A Primer on Cognitive Computing
These three components of cognitive computing mechanisms can be broken down into endless combinations of technologies and algorithms. Cognitive computing systems have additional characteristics have been left out of this model for simplicity – however, I would suggest that most of these other characteristics fall into one of these broad classes of functionality. These are broad and encompassing –akin to describing buildings as things that contain walls doors and a roof. That definition applies to the Mall of America and to a shack on an island. The range of cognitive computing systems is as diverse as this analogy implies. Yet they form a good starting point for understanding cognitive computing, because essentially every cognitive computing system will need to include these components and each of these components require answering key questions about the organization’s customer strategy, business processes, and knowledge and information systems.

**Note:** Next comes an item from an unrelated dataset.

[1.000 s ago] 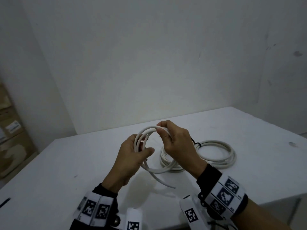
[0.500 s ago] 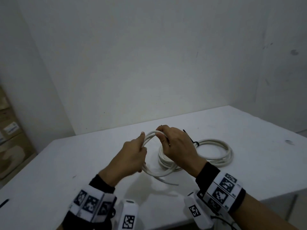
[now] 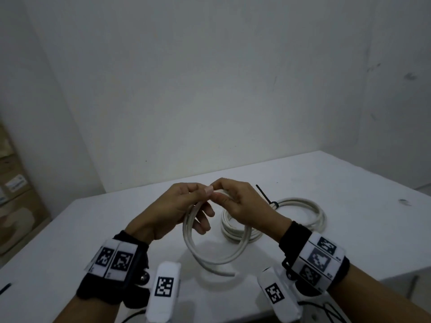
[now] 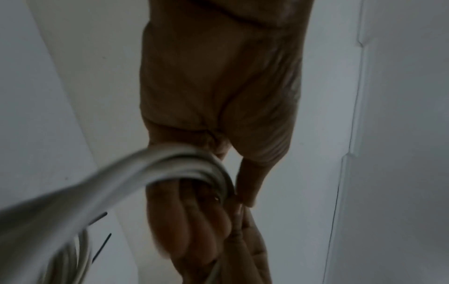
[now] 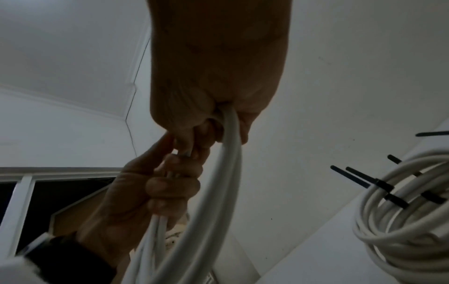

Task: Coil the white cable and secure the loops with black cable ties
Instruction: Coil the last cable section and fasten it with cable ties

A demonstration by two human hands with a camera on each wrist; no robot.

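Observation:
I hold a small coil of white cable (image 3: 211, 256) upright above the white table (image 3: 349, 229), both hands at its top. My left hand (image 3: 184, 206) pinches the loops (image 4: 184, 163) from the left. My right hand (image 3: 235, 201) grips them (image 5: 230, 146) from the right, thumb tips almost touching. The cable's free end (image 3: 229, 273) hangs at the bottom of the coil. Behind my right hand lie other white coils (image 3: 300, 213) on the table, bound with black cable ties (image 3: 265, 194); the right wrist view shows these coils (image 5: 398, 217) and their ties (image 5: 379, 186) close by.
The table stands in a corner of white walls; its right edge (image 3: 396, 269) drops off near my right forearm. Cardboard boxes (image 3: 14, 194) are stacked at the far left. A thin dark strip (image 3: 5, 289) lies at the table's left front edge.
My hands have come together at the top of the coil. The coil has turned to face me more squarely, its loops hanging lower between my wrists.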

There are two main take-aways from this discussion:
1. Cognitive computing will increasingly be part of our world and will be subsumed into every system and process just as smart phones and the Internet are part of our world today.
2. Organizations need to put certain foundational elements in place in order to remain competitive as transformational technologies upend and disrupt the marketplace.

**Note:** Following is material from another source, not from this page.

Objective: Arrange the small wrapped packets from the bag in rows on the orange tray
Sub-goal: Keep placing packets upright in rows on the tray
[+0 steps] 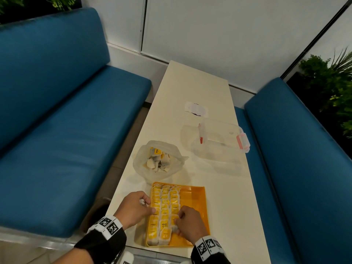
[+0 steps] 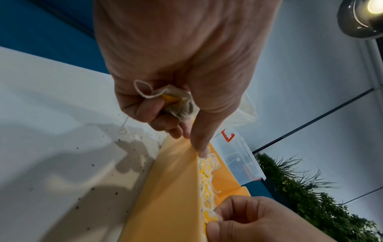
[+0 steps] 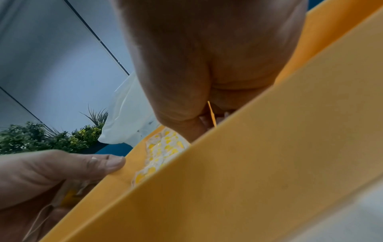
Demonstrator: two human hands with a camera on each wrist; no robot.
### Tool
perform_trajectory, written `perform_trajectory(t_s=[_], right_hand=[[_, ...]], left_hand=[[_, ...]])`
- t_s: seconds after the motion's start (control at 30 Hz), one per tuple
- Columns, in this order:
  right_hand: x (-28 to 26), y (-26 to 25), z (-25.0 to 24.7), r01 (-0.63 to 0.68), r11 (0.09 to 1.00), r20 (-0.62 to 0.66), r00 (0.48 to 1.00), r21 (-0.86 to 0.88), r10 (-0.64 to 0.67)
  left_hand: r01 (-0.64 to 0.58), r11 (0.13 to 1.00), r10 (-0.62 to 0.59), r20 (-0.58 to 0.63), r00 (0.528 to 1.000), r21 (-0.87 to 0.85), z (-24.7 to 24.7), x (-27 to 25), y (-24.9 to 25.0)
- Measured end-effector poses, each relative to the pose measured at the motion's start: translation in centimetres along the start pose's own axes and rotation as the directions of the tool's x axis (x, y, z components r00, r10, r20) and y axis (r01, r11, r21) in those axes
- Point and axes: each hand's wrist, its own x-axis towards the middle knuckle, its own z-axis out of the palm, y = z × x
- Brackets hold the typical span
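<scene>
The orange tray [image 1: 194, 202] lies at the table's near end. Three rows of yellow-and-white packets [image 1: 164, 208] fill its left part; the right part is bare. My left hand [image 1: 146, 203] sits at the tray's left rim, fingers curled round crumpled packets [image 2: 176, 101] with a string hanging out, one finger touching the rim. My right hand [image 1: 177, 223] is over the near end of the third row and pinches a packet [image 2: 214, 218] there. In the right wrist view the tray wall [image 3: 248, 163] hides the fingertips. The clear bag [image 1: 141, 162] behind the tray holds several more packets [image 1: 158, 159].
A clear plastic box [image 1: 219, 145] with pink latches stands at the right, behind the tray, with a white paper slip [image 1: 196, 109] further back. Blue benches [image 1: 66, 149] flank the narrow cream table [image 1: 190, 82]. Dark crumbs [image 2: 132, 147] speckle the table left of the tray.
</scene>
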Motion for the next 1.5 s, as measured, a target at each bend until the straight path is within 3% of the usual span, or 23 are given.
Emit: perform_trajectory(t_s=[0.2,0.3,0.33,0.43,0.53,0.63,0.83,1.0,1.13,1.2,1.27,1.37,1.5], right_hand=[[0.3,0.5,0.3,-0.002,1.000,0.004,1.000,0.006,0.002],[-0.4,-0.3,-0.8,0.064,0.997,-0.060,0.996,-0.038,-0.067],[-0.6,-0.8,-1.3,0.109,0.993,-0.089,0.990,-0.053,-0.113],[-1.4,-2.9,-2.6,0.279,0.960,-0.163,0.948,0.001,-0.275],[-2.4,-5.4,-3.3,0.393,0.907,-0.172,0.914,0.148,-0.368],[-3.3,-7.2,-3.3,0.455,0.859,-0.130,0.891,0.237,-0.436],[-3.7,-7.9,-2.2,0.562,0.817,-0.077,0.827,0.128,-0.557],[-3.2,-7.6,-1.8,0.532,0.842,-0.134,0.844,0.090,-0.519],[-2.9,-7.3,-1.6,0.644,0.754,-0.123,0.744,-0.134,-0.657],[-2.7,-7.1,-1.7,0.688,0.713,-0.140,0.699,-0.139,-0.702],[-2.6,-6.8,-1.9,0.700,0.710,-0.162,0.694,-0.076,-0.702],[-2.5,-6.2,-2.7,0.673,0.740,-0.162,0.731,0.010,-0.663],[-2.5,-5.7,-3.7,0.654,0.755,-0.172,0.750,0.047,-0.639]], left_hand=[[-0.022,1.000,0.022,0.020,1.000,0.000,-0.6,-0.5,0.5],[0.014,0.975,-0.001,0.055,0.998,-0.221,-0.8,-1.0,1.6],[0.067,0.931,-0.030,0.106,0.994,-0.358,-0.9,-1.2,2.1],[0.246,0.692,-0.086,0.260,0.962,-0.679,-0.9,-1.6,3.4],[0.305,0.523,-0.109,0.293,0.950,-0.796,-0.5,-1.3,3.8],[0.306,0.442,-0.110,0.287,0.952,-0.844,-0.2,-1.3,4.3],[0.250,0.489,-0.108,0.227,0.968,-0.836,0.2,-1.4,5.3],[0.258,0.439,-0.112,0.233,0.966,-0.861,0.3,-1.4,5.7],[0.286,0.391,-0.086,0.274,0.958,-0.875,0.4,-1.1,5.7],[0.306,0.369,-0.068,0.302,0.951,-0.878,0.3,-1.0,5.7],[0.331,0.363,-0.044,0.339,0.940,-0.871,0.0,-0.9,5.5],[0.377,0.432,-0.065,0.389,0.919,-0.819,-0.4,-0.8,4.9],[0.292,0.635,-0.031,0.354,0.935,-0.715,-0.7,-0.5,4.1]])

To prepare for cognitive computing, organizations should do the following:
1. Assess areas of opportunity in client-facing processes (customer support, customer service, marketing automation and ecommerce).
2. Continue to manage and curate knowledge and data (foundational governance and data onboarding will be key capabilities moving forward).
3. Understand and build on your organization’s maturity in data science and analytics (this does not necessarily mean hiring a team of data scientists, but means being intentional about enabling critical functions with analytic capabilities).
4. Investigate and experiment with technologies in key competitive areas that will differentiate your products and services in the evolving marketplace (use envisioning sessions to get a shared understanding of the future state of the industry and organizational capabilities).
5. Invest in educating the organization in foundational technologies and processes (knowledge management is not going away or being superseded in the immediate future – these technologies will build on core knowledge capabilities and processes).
Beware of vendor claims such as “our system develops all the algorithms,” “you don’t need to organize any content or worry about data quality”, “our software emulates the human brain,” “it’s based on our proprietary algorithm – you don’t need to tune it,” or “we develop and test all of the hypotheses – you don’t need any special expertise to use it”, etc. I have heard each of these claims and they are only reasonable in very narrow use cases. There is no magic here – cognitive computing requires that we design systems with the customers’ needs and tasks in mind, and support them with upstream internal processes. Cognitive computing is a tool that will allow for amazing new capabilities. Getting there will still require the blocking and tackling of data, content, and knowledge processes - though with new tools and improved outcomes.
Every major technology enterprise is investing in this area in one way or another, and many are already gaining advantages and improving the ways in which they conduct business. Cognitive computing will change the business landscape. With the speed of adoption and technology evolution, it will likely happen faster than many might expect. Which is all the more reason to get your knowledge house in order.